I’m a private person. I don’t share a lot of myself online, which is of course an oxymoron right. How can we (people in general) be online and be private. I don’t share my personal ‘stuff,’ I talk about my kids and share pictures, but I don’t talk about any difficulties we may be having, or stress over grades that I have. I talk about packing and moving but I don’t talk about the military all that much, or a lot of plans surrounding our next move. I do it partly for safety reasons, whatever small part that adds to the overall safety, and I do it because I am a private person. I don’t want my business all over the place. I’ve always been this way. I have a handful, well probably two handfuls, of girlfriends who I can turn to in the worst of times and they are there for me. But I don’t have quilty friends that I text or facebook message or skype. I don’t send anyone pictures of what I’m working on over what’s app, I don’t skype or facetime someone and sew at the same time that they are sewing. I don’t have anyone sending me pictures of what they are working on and saying oh my gosh this fabric is awesome or I love this pattern. And that is a bummer sometimes. I’m not an extrovert by any means, I’m not overly gregarious but I enjoy my friendships of course.
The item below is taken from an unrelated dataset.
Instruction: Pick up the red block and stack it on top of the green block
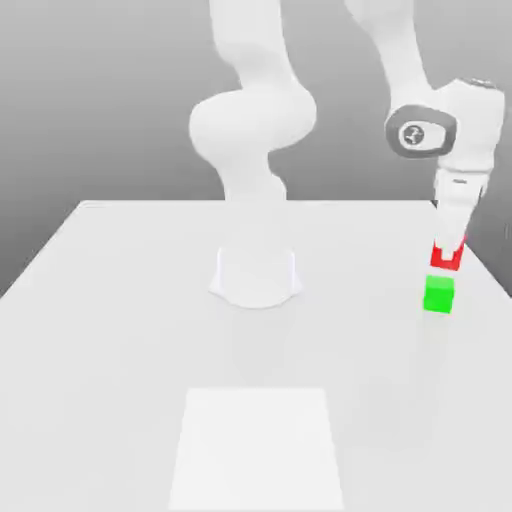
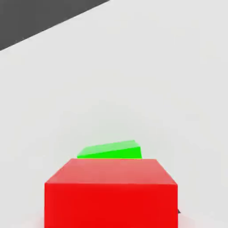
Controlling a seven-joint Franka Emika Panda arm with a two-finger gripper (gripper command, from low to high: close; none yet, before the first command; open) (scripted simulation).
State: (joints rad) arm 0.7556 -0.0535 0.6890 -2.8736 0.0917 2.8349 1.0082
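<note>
The gripper (image 1: 447,256) is clamped on the red block (image 1: 446,257), holding it just above the green block (image 1: 438,295) on the desk (image 1: 120,330), apart, probably so it can be lined up before lowering.

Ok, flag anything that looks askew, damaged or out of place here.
Nothing stands out. The gripper holds the red block squarely just above the green block, which sits flat on the table near the exterior view's right edge.

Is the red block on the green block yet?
No. The red block hangs in the gripper just above the green block.
</note>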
In emailing people to interview for the podcast, it hurt the first time someone said no. I knew it would happen, not everyone is going to say yes, but it was still a little of the “what, they don’t like me!” for a minute. I had to remove personal feelings from the equation. For the past few months I’ve felt like I have been working from home in a whole new era, despite blogging for over ten years. I have to look at this in a new light, with new eyes, because there are so many more creative people working online. Not in the sense of competition and I want to avoid them, but in the sense of wow, there is so awesome stuff out there. I admit I have fallen into the, “wait other people are already doing this” thinking a time or two, even though I freely and loudly tell others that there is room out there for everyone. And let’s not talk about the week or so when I moped around the house talking about how dumb it was for me to quit working online those years ago, how far I could have been by now. I got over that, moving forward!
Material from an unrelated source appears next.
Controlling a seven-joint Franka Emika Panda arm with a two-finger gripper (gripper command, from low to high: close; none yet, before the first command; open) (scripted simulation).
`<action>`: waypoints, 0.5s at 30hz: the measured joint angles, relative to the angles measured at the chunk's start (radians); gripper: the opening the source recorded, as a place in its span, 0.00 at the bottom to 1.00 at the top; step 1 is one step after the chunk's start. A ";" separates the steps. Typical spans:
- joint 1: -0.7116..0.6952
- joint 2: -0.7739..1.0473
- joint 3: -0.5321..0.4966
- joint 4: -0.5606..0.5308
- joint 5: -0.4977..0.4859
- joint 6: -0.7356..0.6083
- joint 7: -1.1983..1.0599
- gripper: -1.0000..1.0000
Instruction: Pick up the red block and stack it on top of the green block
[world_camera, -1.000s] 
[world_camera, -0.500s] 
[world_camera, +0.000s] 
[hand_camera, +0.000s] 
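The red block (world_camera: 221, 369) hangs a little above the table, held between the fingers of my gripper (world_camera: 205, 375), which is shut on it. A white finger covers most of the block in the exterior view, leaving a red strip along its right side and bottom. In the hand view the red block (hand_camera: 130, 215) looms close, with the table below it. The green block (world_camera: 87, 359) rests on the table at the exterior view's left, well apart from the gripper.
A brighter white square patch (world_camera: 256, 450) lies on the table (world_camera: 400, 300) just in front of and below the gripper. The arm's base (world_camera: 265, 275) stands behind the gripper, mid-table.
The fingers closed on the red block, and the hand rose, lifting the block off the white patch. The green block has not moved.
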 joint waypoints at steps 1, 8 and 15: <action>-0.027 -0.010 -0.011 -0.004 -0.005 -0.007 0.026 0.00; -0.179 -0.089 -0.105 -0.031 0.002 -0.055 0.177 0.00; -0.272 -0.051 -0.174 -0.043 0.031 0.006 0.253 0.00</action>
And through it all, nothing has stifled my creative voice. (Okay, my lack of being able to pick up my mail in a timely manner does kind of feel stifling sometimes, no new fabric until when?) I’m still sewing and creating designs and meeting new people. I am working on my quilt designs, baby quilt and larger, and planning the clubs I want to have. I am also working on putting myself out there more, with the new people and swaps I’ve joined this year. I know that in order to build a business I can be private, but I can’t be secluded.
Does any of this resonate with you? How is your creative voice?